Little Charles is watching television in the living room, and Ivy comes in and they discuss their affair. "I want everyone to know that I got what I always wanted. And that means...I'm not a loser," Charles says, to which Ivy replies, "You're my hero." He invites Ivy to sit with him at the piano and plays a quirky song, when Mattie Fae interrupts to tell him they are leaving. She gives her son a hard time for all the television he watches.

Analysis

At the lunch after the funeral service, Violet is in a particularly combative mood. While she is the grieving and vulnerable widow, her attitude is more akin to a bull in a china shop. Her tendency to want to cut through the predominating social atmosphere is only exacerbated by her pill-popping, which lowers her inhibitions and makes her indifferent to social niceties.

A big reason for Violet's alienation, in addition to her pill use, is the fact that her husband, her main partner in addiction, is gone. She laughs about a memory of Beverly fouling himself after getting too drunk at an alumni dinner, a moment that is at once cutting and affectionate, and in this we can see that she felt a profound kinship with Beverly not only through their marriage, but through addiction. No one wants to talk about these sour and painful memories, and Violet is even more alone in her grief. This moment hearkens back to Beverly's strangely sweet proclamation in the prologue—"My wife takes pills and I drink; that's the bargain we've struck." To the non-addicts in the family, this is a painful and distressing memory, but for Violet and Beverly, it was the substance of their union, a mutual agreement.

Tracy Letts is a master of the tragicomic. Especially in this scene of the family meal, the conversation weaves in and out of lighthearted and menacing territory rapidly. This mirrors the unpredictability of family dysfunction, inherited trauma, and the toll of addiction, all major themes in the play. One minute the family is laughing and the next they are silent and stunned. One minute Violet is charming and funny, and the next she is being monstrous.

In little moments, we begin to see the background traumas that have made Violet the way she is. For one thing, she is a member of an older generation and is trying to grasp on for some control in the wake of her husband's death. What we also learn at the post-funeral meal is that she was abused. When Barbara confronts her for attacking the family, Violet flies off the handle, insisting that Barbara has no idea what an attack looks like, and looking to Mattie Fae for agreement in this. While it does not justify her cruelty, this background information about Violet surely gives us a window into the reasons behind why she has disappeared into a pill addiction and why she is so hard on her own children.
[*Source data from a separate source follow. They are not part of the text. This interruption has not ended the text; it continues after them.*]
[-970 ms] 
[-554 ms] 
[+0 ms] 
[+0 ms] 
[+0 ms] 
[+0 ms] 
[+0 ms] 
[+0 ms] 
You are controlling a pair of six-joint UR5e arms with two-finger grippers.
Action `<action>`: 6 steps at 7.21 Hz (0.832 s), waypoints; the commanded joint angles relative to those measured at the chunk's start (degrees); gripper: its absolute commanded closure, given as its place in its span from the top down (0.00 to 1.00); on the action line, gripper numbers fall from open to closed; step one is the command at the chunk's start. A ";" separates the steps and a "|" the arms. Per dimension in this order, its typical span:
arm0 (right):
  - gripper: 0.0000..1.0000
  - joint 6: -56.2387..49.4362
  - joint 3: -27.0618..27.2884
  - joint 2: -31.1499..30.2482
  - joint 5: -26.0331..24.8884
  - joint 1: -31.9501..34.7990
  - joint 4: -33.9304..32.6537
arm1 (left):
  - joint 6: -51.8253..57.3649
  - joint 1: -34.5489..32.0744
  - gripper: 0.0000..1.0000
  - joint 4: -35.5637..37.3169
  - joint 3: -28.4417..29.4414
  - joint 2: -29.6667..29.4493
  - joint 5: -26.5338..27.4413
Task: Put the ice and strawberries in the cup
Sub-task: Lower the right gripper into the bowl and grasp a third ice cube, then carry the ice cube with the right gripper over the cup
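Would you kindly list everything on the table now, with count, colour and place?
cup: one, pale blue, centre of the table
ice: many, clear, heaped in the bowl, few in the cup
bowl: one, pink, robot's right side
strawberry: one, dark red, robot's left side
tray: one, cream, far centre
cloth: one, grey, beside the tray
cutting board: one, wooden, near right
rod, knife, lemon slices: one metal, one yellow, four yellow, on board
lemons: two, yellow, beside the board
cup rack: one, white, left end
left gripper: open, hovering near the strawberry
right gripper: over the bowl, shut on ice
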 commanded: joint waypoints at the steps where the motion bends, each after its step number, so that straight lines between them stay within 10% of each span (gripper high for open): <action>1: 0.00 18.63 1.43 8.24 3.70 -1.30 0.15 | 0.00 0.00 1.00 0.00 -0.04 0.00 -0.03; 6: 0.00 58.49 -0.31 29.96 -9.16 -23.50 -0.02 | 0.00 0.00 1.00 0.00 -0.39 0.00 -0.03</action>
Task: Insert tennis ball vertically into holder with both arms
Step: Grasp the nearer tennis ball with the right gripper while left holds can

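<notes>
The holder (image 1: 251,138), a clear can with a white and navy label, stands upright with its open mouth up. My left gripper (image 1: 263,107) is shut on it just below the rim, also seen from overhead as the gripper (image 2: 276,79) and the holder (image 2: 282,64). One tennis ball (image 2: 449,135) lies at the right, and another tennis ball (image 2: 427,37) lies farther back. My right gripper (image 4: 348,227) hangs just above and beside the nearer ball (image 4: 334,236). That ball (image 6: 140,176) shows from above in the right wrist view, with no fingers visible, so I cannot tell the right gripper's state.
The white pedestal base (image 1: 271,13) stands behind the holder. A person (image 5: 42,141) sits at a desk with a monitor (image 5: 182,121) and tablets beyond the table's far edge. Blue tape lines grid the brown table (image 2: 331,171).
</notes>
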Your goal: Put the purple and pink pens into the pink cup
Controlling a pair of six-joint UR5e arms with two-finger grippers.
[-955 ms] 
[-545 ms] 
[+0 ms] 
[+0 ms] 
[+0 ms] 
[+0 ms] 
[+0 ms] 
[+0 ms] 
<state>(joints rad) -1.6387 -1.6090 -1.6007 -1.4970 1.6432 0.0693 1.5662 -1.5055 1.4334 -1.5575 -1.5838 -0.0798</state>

For the first moment in the play, someone really steps in and stands up to the venomous Violet. After literally strangling her mother, Barbara is pushed to her limit and bellows that she's "running things now." Following this climactic takeover, Violet is deprived of her pills, bathed, and treated like an at-risk patient in an institution. Barbara's violent outburst has the effect of calming Violet down for the time being, cocooning her in a system of care after years of structureless addiction.